Patent Document 1: International Publication No. 2009/008371 pamphlet
Patent Document 2: WO 2011/145548 pamphlet

Example 1
The first step 4,4-dimethoxy-1- (3-methoxy-4-nitrophenyl) piperidine (R 1 and R 2 Synthesis of methyl Any compound of formula (10))
 4,4 – N and dimethoxy piperidine monohydrochloride (35.9 g), N-dimethylformamide and (75 mL) were mixed, and the mixed solution of 1,8-diazabicyclo [5.4.0] undec-7-ene (57.5 mL) was added It was. It was separately prepared here 5-fluoro-2-nitroanisole (30.0 g) and N, N-dimethylformamide (30 mL) was stirred for 5 hours at room temperature. Water (120 mL) was added at room temperature to the reaction mixture, after stirring for 4 hours, the precipitated crystals were collected by filtration. The resulting crystals N, N-dimethylformamide and a mixed solution of water (1: 1) (60mL) , water (60 mL), was further washed sequentially with water (60 mL), and dried under reduced pressure at 40 ° C. to give 4,4-dimethoxy-1- (3-methoxy-4-nitrophenyl) piperidine (49.9 g, 96.1% yield) as crystals.
D2: 1.72-1.80 (4H, m) , 3.14 (6H, s), 3.44-3.50 (4H, m), 3.91 (3H, m), 6.52 (1H, d, J = 2.4Hz), 6.60 (1H, dd, J = 2.4,9.2Hz), 7.88 (1H, D, J = 9.2Hz)
ESI Tasu: 297

The second step 4- (R (4,4-dimethoxy-1-yl) -2-methoxyaniline 1 and R 2 is methyl none has the formula (Compound 6)) Synthesis of

 4,4-dimethoxy – 1- (3-methoxy-4-nitrophenyl) piperidine and (45.0 g) in tetrahydrofuran and a (225 mL) were mixed, 5% palladium carbon (about 50% wet product, 4.5 g) to this mixed solution was added at room temperature, under a hydrogen atmosphere (2.4821×10 5 Pa), and the mixture was stirred for 5 hours and a half at room temperature. Then filtered off and palladium-carbon, washed with tetrahydrofuran (90mL), was concentrated under reduced pressure filtrate until total volume of about 90mL obtain a slurry.
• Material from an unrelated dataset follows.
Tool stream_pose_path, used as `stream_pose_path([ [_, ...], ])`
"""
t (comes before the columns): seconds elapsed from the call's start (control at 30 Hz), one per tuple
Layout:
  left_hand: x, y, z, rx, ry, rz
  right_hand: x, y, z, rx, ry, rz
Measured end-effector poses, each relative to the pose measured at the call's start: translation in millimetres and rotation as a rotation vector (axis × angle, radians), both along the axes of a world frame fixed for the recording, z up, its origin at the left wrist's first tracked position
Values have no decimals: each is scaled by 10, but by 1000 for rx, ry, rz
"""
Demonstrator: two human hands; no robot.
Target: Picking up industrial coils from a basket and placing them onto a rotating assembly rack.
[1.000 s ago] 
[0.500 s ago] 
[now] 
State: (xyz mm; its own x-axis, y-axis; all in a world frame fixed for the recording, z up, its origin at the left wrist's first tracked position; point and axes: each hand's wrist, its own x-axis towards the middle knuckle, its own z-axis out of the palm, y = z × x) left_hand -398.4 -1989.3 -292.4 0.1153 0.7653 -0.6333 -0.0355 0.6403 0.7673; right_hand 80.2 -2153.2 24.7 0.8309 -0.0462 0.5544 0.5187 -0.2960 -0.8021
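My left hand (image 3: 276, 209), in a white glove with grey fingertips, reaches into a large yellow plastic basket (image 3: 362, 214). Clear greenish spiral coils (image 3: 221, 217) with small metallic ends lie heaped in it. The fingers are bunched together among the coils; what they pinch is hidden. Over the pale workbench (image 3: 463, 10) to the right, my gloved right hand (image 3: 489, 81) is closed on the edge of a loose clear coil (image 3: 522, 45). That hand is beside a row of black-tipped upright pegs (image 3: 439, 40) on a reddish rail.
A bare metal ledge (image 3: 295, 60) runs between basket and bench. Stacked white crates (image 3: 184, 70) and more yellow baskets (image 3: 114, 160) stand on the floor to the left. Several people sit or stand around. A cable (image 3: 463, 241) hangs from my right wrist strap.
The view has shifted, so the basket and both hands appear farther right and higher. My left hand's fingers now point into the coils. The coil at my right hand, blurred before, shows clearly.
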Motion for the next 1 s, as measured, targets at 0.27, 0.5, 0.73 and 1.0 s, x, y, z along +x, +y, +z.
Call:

After the slurry was stirred for 1 hour at 40 ° C., n- heptane (135 mL) was added and after stirring for 1 hour at 40 ° C., cooled to 0 ° C., was added n- heptane (405 mL), precipitated crystals It was collected by filtration.The obtained crystals were washed with a mixed solution of tetrahydrofuran (9 mL) and n- heptane (54 mL), and dried in vacuo at 40 ℃, 4- (4,4- dimethoxy-1-yl) -2-methoxy to give aniline (37.9g, 93.7% yield) as crystals.
D2: 1.72-1.80 (4H, m) , 2.90-2.97 (4H, m), 3.11 (6H, s), 3.73 (3H, m), 4.21 (1H, br), 6.30 (1H, d, J = 2.4 , 8.4Hz), 6.46_6.56 (2H, M)
ESI Tasu: 267

The third step 4,6-dichloro-N- [2-(propane-2-sulfonyl) phenyl] -1,3,5-triazin-2-amine (Lv is Cl any, compounds of formula (7) synthesis of)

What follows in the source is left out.